= WHAT THE TASK REQUIRES =
Can you restate the lines of the entries below, word for word, from the first one through the line that includes "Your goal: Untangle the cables"?

= GIVEN RECORDS =
________________________________________
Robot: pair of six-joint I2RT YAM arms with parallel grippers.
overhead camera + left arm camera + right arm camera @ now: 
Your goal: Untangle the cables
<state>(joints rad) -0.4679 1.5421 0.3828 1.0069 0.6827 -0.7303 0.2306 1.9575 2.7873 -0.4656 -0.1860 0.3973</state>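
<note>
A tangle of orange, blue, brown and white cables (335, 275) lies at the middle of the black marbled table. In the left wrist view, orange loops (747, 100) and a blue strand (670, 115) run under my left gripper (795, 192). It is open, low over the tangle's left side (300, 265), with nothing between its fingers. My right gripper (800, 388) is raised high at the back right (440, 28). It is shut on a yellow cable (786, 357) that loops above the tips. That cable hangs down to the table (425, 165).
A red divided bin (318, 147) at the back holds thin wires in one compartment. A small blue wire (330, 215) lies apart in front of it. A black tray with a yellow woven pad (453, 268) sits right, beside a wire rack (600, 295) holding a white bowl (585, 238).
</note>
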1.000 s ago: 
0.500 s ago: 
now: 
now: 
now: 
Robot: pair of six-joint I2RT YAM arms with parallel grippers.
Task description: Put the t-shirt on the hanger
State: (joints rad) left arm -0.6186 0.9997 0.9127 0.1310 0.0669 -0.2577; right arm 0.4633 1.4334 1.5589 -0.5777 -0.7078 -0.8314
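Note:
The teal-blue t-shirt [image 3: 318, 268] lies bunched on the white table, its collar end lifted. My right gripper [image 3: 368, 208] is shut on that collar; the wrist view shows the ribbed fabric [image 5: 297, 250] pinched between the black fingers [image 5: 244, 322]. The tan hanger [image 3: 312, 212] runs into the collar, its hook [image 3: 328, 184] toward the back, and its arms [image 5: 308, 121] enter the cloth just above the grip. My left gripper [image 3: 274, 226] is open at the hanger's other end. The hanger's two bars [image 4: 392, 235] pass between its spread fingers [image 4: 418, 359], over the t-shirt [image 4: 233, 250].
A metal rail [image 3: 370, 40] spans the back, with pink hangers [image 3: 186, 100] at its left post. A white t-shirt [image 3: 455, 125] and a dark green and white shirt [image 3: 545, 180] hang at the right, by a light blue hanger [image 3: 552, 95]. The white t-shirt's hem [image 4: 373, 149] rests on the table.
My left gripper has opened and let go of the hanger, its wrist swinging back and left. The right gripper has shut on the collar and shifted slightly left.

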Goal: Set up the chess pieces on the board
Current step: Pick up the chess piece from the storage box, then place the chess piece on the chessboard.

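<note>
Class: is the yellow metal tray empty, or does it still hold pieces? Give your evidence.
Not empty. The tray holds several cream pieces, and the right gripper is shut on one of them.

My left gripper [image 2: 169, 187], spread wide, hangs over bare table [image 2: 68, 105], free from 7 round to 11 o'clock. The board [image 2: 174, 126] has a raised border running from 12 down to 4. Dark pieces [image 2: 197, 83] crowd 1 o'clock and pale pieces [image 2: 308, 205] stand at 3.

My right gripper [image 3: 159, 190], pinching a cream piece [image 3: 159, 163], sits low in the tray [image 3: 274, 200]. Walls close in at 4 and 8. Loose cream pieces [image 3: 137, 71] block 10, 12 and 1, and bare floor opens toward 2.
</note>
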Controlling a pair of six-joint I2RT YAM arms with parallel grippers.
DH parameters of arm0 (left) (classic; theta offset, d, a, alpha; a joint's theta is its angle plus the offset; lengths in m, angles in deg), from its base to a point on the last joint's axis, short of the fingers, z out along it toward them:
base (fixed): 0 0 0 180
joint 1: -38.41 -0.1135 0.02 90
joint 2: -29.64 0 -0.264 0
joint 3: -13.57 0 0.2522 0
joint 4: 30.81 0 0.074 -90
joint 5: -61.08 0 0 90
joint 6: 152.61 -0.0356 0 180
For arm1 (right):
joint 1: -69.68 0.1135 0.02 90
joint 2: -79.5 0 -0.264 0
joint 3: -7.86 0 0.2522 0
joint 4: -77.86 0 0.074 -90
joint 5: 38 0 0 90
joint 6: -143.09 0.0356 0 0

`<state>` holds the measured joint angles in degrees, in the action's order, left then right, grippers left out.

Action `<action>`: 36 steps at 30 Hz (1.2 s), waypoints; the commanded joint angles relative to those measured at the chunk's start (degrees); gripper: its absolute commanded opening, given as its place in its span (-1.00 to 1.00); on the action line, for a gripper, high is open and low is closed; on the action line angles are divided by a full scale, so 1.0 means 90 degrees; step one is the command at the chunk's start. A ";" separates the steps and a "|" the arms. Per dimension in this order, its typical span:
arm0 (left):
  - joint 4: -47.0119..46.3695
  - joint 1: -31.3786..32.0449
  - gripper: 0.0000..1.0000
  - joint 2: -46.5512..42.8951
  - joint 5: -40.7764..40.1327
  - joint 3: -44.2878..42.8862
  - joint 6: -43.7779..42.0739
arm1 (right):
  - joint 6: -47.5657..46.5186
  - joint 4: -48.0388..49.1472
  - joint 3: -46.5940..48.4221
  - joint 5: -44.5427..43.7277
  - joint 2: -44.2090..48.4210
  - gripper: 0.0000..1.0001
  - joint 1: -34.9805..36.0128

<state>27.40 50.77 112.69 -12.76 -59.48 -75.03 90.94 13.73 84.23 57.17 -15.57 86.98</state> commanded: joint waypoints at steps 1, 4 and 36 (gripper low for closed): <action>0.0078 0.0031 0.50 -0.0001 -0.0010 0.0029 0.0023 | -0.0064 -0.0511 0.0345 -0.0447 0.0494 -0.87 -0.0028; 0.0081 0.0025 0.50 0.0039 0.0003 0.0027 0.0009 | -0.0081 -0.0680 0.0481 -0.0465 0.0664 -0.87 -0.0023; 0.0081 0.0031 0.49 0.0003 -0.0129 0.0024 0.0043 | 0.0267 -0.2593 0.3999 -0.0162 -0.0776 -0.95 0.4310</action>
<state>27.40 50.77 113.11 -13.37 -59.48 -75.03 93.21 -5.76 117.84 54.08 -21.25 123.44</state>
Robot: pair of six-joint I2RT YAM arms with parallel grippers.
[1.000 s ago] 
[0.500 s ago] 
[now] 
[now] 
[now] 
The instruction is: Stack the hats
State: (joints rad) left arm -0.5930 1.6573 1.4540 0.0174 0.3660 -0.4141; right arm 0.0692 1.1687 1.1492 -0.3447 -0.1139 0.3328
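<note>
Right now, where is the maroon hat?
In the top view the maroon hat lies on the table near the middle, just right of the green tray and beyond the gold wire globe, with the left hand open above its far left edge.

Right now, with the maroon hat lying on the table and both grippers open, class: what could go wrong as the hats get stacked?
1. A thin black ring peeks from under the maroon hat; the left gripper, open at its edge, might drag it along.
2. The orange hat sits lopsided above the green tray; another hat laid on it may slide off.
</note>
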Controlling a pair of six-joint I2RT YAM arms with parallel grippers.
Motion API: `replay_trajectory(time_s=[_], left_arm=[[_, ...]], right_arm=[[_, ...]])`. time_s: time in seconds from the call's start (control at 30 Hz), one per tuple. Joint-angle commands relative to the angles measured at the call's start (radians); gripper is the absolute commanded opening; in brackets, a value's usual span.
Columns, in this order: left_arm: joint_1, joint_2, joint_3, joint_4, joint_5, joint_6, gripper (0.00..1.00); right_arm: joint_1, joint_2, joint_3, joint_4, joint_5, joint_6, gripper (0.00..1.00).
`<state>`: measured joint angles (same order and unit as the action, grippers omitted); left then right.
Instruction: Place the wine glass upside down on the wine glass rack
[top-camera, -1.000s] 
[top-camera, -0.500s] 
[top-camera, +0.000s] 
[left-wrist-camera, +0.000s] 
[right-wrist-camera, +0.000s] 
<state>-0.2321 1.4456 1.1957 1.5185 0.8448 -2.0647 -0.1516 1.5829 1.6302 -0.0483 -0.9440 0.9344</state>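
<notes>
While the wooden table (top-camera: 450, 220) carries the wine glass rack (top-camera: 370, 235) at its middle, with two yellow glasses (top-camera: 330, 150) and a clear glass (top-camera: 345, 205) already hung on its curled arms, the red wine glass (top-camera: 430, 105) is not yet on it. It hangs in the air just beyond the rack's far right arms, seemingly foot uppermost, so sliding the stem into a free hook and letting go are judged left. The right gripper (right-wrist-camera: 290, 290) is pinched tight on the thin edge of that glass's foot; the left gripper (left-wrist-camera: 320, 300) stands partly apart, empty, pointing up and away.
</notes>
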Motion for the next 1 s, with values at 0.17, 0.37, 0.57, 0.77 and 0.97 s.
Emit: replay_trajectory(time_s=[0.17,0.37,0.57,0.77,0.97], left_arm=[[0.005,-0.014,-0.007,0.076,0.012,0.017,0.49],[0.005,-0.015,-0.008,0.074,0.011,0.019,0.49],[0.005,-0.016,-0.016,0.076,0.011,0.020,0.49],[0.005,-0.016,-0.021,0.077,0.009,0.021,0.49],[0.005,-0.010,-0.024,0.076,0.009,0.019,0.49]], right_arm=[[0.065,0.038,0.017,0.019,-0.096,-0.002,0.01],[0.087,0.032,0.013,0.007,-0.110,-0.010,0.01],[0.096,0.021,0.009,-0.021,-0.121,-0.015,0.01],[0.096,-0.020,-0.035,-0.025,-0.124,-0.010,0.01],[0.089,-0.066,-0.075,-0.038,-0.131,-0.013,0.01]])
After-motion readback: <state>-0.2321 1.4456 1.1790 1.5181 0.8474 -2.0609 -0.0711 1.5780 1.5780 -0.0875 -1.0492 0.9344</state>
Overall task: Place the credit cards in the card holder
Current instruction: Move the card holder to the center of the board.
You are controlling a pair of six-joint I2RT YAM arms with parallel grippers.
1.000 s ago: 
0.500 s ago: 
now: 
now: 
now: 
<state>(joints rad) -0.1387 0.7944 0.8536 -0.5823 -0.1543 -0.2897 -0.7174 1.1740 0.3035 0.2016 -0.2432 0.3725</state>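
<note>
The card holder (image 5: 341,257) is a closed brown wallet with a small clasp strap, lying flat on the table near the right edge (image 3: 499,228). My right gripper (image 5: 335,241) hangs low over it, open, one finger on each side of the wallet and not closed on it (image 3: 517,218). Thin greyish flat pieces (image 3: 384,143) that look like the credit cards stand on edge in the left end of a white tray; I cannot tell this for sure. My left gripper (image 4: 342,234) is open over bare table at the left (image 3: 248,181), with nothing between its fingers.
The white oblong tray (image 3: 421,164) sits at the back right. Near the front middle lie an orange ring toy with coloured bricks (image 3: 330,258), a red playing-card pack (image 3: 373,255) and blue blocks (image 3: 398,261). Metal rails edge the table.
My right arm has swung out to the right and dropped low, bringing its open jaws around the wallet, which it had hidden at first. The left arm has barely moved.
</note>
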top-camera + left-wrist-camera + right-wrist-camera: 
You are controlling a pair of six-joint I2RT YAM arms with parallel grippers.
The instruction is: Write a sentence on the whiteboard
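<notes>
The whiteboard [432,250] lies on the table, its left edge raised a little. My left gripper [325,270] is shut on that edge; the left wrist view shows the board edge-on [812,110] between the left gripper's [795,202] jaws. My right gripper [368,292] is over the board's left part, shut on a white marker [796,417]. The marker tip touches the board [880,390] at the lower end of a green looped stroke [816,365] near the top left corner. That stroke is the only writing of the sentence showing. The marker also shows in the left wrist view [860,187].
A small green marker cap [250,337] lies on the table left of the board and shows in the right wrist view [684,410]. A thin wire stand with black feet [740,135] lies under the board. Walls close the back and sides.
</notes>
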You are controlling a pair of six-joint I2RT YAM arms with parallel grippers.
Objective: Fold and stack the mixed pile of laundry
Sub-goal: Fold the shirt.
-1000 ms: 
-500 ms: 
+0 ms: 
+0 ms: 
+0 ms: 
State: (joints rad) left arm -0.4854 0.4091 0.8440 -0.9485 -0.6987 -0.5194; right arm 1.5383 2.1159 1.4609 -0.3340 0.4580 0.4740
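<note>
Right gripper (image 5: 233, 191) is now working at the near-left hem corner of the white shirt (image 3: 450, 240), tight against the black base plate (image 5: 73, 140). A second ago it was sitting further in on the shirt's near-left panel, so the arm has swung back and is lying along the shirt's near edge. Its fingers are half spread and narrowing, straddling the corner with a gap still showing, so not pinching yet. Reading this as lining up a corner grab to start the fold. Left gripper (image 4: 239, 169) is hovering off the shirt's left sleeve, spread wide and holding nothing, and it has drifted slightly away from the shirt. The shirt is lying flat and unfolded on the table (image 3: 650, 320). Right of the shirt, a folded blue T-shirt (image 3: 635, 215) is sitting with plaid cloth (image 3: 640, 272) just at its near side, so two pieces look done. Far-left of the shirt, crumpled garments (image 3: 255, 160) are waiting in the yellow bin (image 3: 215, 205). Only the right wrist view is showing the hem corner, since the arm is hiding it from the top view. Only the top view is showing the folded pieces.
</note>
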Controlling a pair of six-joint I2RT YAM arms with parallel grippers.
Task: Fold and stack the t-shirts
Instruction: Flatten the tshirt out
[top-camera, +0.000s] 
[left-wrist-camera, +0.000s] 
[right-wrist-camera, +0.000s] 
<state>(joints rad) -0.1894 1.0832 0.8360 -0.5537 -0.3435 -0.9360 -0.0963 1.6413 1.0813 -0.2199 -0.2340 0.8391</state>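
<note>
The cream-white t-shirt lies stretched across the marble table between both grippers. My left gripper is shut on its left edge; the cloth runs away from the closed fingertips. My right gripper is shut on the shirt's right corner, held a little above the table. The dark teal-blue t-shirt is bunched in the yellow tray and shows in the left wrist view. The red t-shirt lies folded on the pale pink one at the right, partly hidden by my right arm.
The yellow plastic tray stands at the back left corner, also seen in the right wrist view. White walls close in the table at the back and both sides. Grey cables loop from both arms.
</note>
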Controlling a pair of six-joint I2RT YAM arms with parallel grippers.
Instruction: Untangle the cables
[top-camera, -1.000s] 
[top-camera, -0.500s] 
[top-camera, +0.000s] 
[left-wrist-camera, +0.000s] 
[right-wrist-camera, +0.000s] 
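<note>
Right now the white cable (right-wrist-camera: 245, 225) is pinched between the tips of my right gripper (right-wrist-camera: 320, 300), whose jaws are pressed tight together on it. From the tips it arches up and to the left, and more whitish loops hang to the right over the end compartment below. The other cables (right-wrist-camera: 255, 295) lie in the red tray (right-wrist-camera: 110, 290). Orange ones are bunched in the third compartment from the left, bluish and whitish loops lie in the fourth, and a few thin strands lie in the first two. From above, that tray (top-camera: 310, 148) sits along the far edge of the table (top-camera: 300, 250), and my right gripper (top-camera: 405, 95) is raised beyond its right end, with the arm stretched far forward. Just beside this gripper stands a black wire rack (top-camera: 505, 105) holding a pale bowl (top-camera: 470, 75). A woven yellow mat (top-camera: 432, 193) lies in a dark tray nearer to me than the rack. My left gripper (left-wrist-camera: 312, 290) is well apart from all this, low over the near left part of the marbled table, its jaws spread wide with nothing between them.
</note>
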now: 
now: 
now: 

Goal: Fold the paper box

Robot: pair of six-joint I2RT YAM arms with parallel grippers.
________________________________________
= SOLUTION =
Robot: pair of six-joint I2RT YAM arms with parallel grippers.
overhead camera + left arm camera + right arm camera @ now: 
Your goal: Untangle the cables

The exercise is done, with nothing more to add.